As they drew apart, both of them laughing companionably, Alyce took one of Vera’s hands and led her closer to the window.
“Vera, you really must look at this,” she said, her casual tone for the benefit of the retiring maid as she directed her sister’s gaze toward the garden below. “I fear that my son has been an exceedingly poor influence on yours. Our maids will be appalled when they learn how dirty three noble children have managed to get in less than half an hour.”
Vera laughed and moved back into the room to perch on a stool where she could survey her sister’s weaving. Alyce had been working on the background of a hunting scene showing Castle Culdi high on its hill, with a band of horsemen galloping across the fields in the foreground, bright banners flying. Somehow, she had managed to convey a sense of foggy mystery, as though the riders floated across an early-morning meadow. Vera ran an appreciative finger across the tightly woven threads as Alyce sat down beside her.
“How ever do you manage to get this effect?”
Alyce gave a mirthful chuckle and took up her shuttle again.
“We had a Kheldish weaver at my father’s court when Marie and I were young,” she replied. “He was old and sick, even when we first met him, but he still could weave. Father had him tutor us. It seemed a safe enough skill to teach Deryni children.”
Vera glanced at the door, which the maid had closed behind her, then passed a hand between them and the door. The spell was not a potent one, but it would muffle their words beyond discernment by any unseen listener. Like Alyce, she had learned early to guard her secrets as though her life depended on it.

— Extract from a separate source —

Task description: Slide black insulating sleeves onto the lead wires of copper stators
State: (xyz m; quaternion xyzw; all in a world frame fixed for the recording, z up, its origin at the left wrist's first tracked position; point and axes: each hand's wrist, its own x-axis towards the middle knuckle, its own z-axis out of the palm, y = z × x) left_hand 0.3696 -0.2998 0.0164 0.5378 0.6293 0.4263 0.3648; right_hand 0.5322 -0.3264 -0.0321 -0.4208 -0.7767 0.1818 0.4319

“Was the man Deryni?” she asked in a low voice.
Alyce shrugged. “I don’t know. He never said, and I was too young to know to ask. But I realize now that much of what he taught me was the ancient cording lore. Of course, he couched it only in terms of the physical manipulations involved.” She smiled as she slipped back across the years in memory. “Our governess, poor, dull lady, thought it but an advanced weaving technique. She had no patience with learning it herself. Had she but known…”
“Praise God she did not!” Vera snorted. “But, could a human even learn the lore behind the cording?”
“I don’t know that, either. It was only after he was long dead that I began to understand what he had taught me—and poor Marie never did manage to learn it. Now she is gone, and I dare not use it myself except to enhance my wifely pastimes, as you see here.” She indicated the tapestry with a sweep of her hand. “I sometimes wonder why we are given such training, if we may never use it.”
She fell silent at that, and Vera did not speak. In that instant they had passed from idle reminiscence to consideration of one of the greatest enigmas of their lives. After a moment, Alyce glanced at the doorway again, then scooted her stool closer to Vera’s with a rasp of wood against stone.
“I’ve had a message from the king,” she said.
Vera looked at her sharply, apprehension stiffening her fair features.
“Oh?”
“’Tis nothing ill,” Alyce assured her, “other than the timing, perhaps. Sooner than I had hoped, but—” She kept her eyes on her weaving as she took up her shuttle again and continued.
“Before Alaric was born, Kenneth and I…made an agreement with the king that our son should serve his son. It was an easy enough promise then, and even while he was still an infant.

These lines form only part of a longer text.